Tea Party Republicans had a huge hit with their rage against Obamacare. It gave them control of the House of Representatives in 2010, fueled their anti-spending crusade in 2011, inspired the most vocal of the GOP presidential candidates, and elevated a host of right-wing politicians to the Senate, providing a national platform for the crusade against the so-called government takeover of health care.
Hits aren’t built to last, however, and after a while, this one began to fizzle. Mitt Romney’s constant attacks on Obamacare did little to help his White House campaign, and few Republican Senate candidates gained from their pledge to kill it. Those who did, like Texas Sen. Ted Cruz, were playing to a small audience of devoted fans who just wanted more of the same.
The magic has fizzled so much that some Republicans have begun to walk away from the project altogether, even as others work to turn Obamacare funding into cause for a government shutdown.
“Next to impossible,” said Tea Party favorite Sen. Ron Johnson (R-WI), when asked about the odds of repealing the Affordable Care Act. Sen. Richard Burr (R-NC) said much the same thing last month: “Listen, as long as Barack Obama is president, the Affordable Care Act is going to be law.” And even Sen. Rand Paul (R-KY), the closest thing to a Tea Party avatar, has voiced skepticism that the law can be stopped. Asked by Fox News’s Sean Hannity about his support for the “defunding” strategy proposed by Senate conservatives, Paul said that while he supports it, he “may not be able to guarantee victory.”

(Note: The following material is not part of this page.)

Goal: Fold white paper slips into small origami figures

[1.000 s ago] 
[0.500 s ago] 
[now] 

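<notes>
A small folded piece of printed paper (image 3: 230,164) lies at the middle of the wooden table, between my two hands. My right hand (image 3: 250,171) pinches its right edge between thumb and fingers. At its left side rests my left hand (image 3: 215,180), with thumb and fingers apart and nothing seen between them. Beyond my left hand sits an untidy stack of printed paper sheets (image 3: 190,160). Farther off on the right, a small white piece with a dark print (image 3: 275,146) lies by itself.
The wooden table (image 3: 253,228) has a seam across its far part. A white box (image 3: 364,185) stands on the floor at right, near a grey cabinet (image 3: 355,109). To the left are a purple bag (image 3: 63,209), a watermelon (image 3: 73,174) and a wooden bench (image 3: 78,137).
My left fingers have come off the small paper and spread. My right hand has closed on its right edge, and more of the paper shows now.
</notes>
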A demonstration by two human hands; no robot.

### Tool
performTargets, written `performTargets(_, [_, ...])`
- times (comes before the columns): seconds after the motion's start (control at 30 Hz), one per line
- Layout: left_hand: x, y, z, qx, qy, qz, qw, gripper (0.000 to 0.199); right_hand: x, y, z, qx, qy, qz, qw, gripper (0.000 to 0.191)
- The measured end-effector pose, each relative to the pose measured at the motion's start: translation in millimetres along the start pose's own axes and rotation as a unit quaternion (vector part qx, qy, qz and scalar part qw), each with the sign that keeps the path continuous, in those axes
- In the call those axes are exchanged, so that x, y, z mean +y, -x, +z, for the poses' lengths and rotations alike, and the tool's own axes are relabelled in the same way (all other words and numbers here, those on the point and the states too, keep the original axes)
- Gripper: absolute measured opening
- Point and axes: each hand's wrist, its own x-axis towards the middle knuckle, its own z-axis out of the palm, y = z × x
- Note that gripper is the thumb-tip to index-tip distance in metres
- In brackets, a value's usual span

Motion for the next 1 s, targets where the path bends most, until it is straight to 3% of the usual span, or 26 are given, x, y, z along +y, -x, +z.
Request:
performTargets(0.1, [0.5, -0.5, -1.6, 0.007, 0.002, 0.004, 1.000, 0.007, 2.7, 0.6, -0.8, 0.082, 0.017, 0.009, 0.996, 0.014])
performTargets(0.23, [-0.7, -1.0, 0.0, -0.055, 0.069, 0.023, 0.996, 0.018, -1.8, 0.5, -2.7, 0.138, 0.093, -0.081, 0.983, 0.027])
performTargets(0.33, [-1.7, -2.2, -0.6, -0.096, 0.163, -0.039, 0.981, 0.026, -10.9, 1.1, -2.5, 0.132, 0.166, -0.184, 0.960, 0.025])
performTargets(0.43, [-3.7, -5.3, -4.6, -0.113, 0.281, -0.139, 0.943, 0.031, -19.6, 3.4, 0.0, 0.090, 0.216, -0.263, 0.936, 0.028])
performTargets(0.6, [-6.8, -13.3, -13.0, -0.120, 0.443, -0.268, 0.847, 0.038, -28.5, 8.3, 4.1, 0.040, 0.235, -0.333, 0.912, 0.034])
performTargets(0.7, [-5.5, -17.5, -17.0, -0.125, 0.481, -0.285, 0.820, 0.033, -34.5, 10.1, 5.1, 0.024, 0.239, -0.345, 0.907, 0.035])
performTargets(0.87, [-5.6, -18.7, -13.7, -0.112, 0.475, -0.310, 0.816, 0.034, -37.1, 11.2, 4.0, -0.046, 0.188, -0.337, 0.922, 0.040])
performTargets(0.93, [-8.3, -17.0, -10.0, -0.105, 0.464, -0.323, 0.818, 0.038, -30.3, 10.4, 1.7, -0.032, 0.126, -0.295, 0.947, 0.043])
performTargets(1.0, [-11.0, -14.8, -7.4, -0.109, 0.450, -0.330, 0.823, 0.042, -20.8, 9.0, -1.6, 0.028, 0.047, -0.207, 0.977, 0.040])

None of that has deterred Cruz, Sen. Mike Lee (R-UT), and Sen. Marco Rubio (R-FL), who are the main advocates behind the “defund” strategy. Nor has it stopped House Republicans from floating Obamacare repeal as a condition for lifting the debt ceiling this fall, despite the odd timing of the demand. By the time Congress needs to lift the debt limit, the federal health-care exchanges would have already gone online.
Cruz, indeed, will have a starring role at an upcoming rally against the Affordable Care Act organized by Heritage Action, the activist wing of the Heritage Foundation. Heritage is holding anti-Obamacare town halls in nine cities across the country, beginning Tuesday in Fayetteville, Arkansas. The destinations include Dallas, where Cruz will be speaking; Tampa; Nashville; Birmingham, Alabama; Indianapolis; Pittsburgh; and Wilmington, Delaware. Explaining the tour, Heritage Action’s Michael Needham said the goal is to “make sure lawmakers understand the American people expect them to defund Obamacare in its entirety.” Likewise, in a statement, Heritage Foundation president Jim DeMint said, “We want to hear directly from people in local communities who often suffer from Washington’s out-of-touch policies.”
Several of those local communities, however, aren’t interested in DeMint’s rage against Obamacare. In Dallas, for instance, Mayor Mike Rawlings is actively working to help uninsured residents take advantage of the health-care overhaul, which goes “online” at the beginning of October. And a spokesperson for Rep. Terri Sewell (D-AL), who represents Birmingham, confirms that she will be working with local and federal authorities to assist uninsured residents in utilizing the health-care exchanges. Indeed, her district has received more than $1.2 million in grants meant to facilitate “navigator” programs, to be used to provide “in-person assistance” to Alabamans who need help enrolling in the exchanges.
As for cities like Pittsburgh and Wilmington? They’re in blue areas of blue states where support for Obamacare is likely, if not a given. Nashville, Tampa, and Indianapolis are all in red states—or, in the cases of Indiana and Florida, occasional blue ones—but they’re represented by members of Congress who supported the law. Heritage Action may find decent-size crowds in each of these cities, but they won’t be representative. Most likely, they’ll be dominated by the minority of residents in each area who oppose Obamacare.
There’s one last thing worth noting. Yes, only half the nation’s governors have signed on to the Medicaid expansion, and yes, several parts of Obamacare have been delayed for technical reasons. Nonetheless, according to a July briefing from White House officials, the administration is optimistic about meeting its enrollment goals for the first year (7 million enrollees by next March, of whom 40 percent are between 18 and 35). Why? Because a significant portion of the uninsured are young people—19 million out of a total population of 40 million—and a third of those live in three states: California, Florida, and Texas.
As conservatives travel to the latter two states, seeking to generate new anger for their assault on the health-care law, the Obama administration is investing much more time and dramatically more resources to sell the law and its benefits. What’s more, it has a wide target. By enrolling just a plurality of uninsured young people in those three states, the administration meets one of its key goals for implementation. DeMint might have Cruz to rally the troops against Obamacare in Dallas, but Obama has a mayor who is ready and willing to help him meet his goals for the law.
Heritage, then, can play as many of the old tunes as it likes. When October 1 comes, the Affordable Care Act will be there, ready to confer benefits, provide security, and begin the slow transformation of American health care.